Hanukkah begins tomorrow at sundown and continues through the following Sunday. If you don’t remember much about this at-one-time-lesser Jewish holiday, here’s a good resource from the History Channel.
Yes, by all accounts Hanukkah was once a very minor celebration on the Jewish calendar, certainly not one of the holy days. But no longer. Jews, it seems, have a Hanukkah problem. The thing has spun out of control.
The Religious News Service tells the story of the Jews’ Hanukkah problem in an article picked up here in the Washington Post and elsewhere. The RNS reporters interviewed Ayelet Waldman, a Jewish mother of four and author who says, “I loathe Hanukkah.” From the article: Hanukkah, she says, has become a kind of faux Christmas, “a sad imitation complete with six-starred stringed lights, sugar cookies, and themed wrapping paper. I celebrate it only because my children would be crushed, and because I don’t want them to be so envious that they convert.“
Please, Ms Waldman, don’t allow your kids to convert.
Like most American parents, Ayelet Waldman faces the reality that the culture is holding our children hostage and demanding an exorbitant ransom. We’ll get to see our kids, even have some visitation rights, if we do exactly what we’re told. In this case it has to do with allowing the ancient god Mammon, materialism, to infect them with his virus – a disease of addiction, greed, that is satisfied only with higher and higher hits of a deadly narcotic called indulgence.
Apparently some good Jewish parents like Ms Ayelet are afraid that if they don’t acquiesce to Mammon’s ultimatum, another one of the virus’ symptoms, envy, will cause them to convert to Christianity, where they will delight in all the joys excesses of a real Christmas – no more the pale imitation called Hanukkah.
Ayelet Waldman, don’t believe the threats. First, Mammon will never allow your kids to convert to Christianity. They will convert to Mammon worship. Too many Christians know from our own sad experience that “you can’t serve God and Mammon.” The Christmas your children see is our thinly disguised version of Mammon-fest, exactly what your Hanukkah is becoming. Don’t loathe Hanukkah, loathe Mammon-fest.
And what shall we do about envy and greed? I think it’s a matter of yes and no.
Envy is best treated with heavy doses of yes – yes to who we are and what that means. Ms Waldman, tell you children that they are Jews and that to say yes to being Jewish is to acknowledge that you will always be different. Mammon and his cultural cohort will tell you it is a bad difference; don’t believe them. We Christians have much to learn from you about saying yes to who we are.
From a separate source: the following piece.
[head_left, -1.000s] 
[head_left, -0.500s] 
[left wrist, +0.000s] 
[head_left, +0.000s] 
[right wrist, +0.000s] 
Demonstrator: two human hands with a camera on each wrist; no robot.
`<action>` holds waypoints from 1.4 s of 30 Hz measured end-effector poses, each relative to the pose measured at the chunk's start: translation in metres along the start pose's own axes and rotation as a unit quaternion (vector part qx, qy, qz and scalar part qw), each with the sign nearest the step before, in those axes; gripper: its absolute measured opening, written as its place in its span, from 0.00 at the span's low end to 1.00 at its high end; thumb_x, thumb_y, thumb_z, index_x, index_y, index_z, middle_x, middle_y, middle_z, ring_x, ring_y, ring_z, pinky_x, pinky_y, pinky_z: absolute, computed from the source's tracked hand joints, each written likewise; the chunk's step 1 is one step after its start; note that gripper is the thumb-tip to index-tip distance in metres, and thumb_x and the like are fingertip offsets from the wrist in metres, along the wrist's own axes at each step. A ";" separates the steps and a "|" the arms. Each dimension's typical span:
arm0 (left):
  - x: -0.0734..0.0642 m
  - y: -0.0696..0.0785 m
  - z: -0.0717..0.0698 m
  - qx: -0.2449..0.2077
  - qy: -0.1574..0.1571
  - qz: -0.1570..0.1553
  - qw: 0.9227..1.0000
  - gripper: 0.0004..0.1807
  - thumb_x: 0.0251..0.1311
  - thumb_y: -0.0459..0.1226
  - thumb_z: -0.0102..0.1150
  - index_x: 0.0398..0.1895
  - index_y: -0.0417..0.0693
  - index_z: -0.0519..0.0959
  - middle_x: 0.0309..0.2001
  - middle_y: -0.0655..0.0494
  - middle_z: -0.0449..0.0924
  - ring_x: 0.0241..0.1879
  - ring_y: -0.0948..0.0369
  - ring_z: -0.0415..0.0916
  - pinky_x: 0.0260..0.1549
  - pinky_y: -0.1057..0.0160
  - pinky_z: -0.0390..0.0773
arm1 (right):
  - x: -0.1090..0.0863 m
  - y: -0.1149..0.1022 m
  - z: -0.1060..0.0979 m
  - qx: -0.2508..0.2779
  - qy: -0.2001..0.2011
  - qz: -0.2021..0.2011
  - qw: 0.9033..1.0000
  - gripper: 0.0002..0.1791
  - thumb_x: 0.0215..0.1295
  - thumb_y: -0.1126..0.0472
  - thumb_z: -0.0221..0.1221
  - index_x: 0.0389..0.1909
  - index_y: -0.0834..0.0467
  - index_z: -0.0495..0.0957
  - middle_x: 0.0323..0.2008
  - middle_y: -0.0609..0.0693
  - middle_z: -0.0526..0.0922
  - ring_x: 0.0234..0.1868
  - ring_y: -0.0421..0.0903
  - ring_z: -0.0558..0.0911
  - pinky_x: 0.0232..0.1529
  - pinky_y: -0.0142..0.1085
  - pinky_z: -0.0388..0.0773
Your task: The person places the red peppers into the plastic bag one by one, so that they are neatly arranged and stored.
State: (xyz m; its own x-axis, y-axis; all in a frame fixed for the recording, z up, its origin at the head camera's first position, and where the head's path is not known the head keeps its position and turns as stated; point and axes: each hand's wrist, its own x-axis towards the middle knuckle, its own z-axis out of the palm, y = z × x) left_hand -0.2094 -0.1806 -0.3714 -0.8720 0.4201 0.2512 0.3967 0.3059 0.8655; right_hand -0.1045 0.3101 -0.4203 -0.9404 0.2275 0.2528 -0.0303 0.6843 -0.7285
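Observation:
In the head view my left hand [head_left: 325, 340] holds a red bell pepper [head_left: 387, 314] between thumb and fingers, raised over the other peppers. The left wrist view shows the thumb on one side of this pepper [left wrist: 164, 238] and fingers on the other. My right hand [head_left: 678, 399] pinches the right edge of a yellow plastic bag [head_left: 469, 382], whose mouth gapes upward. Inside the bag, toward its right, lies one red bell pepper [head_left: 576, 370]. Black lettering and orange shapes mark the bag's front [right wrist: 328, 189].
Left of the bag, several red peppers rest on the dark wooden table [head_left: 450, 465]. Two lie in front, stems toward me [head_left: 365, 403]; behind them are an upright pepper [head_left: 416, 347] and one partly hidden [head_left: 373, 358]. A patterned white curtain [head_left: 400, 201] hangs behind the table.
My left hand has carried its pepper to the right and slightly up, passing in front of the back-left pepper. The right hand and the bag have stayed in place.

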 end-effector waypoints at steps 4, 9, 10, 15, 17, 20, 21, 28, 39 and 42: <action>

“No” is the only known antidote to greed. It must be administered consistently. Every time you notice greed growing in your child’s life, please say no. You don’t have to be angry or threatening. In fact, what too many parents fail to recognize is that no is one of the kindest and most loving words in a mother’s or father’s vocabulary. Oh, a greed-infected child will fight back (maybe even threaten to convert), but in all the clinical trials a firm and loving no has proven to be 100% effective over the course of treatment.
The truth of the matter is, we Christians need to learn more about Hanukkah and, especially, about the important Jewish holidays and what they mean. Apologies are still due for those too many times when we have rejected and hurt the Jews for being different from the rest of us in a godly way. It would be nice, some day, to be able to share with the likes of Ayelet Waldman what we understand Christmas, and especially Easter, to mean. And, yes, conversion to the realization that all the promises of God find their yes in Christ would be a very good thing.
For now, though, we share a common enemy with good Jewish parents who see their children being threatened by Mammon-fest whether it goes by the name of Hanukkah, Christmas, Xmas or just the “happy holiday,” which really isn’t very happy.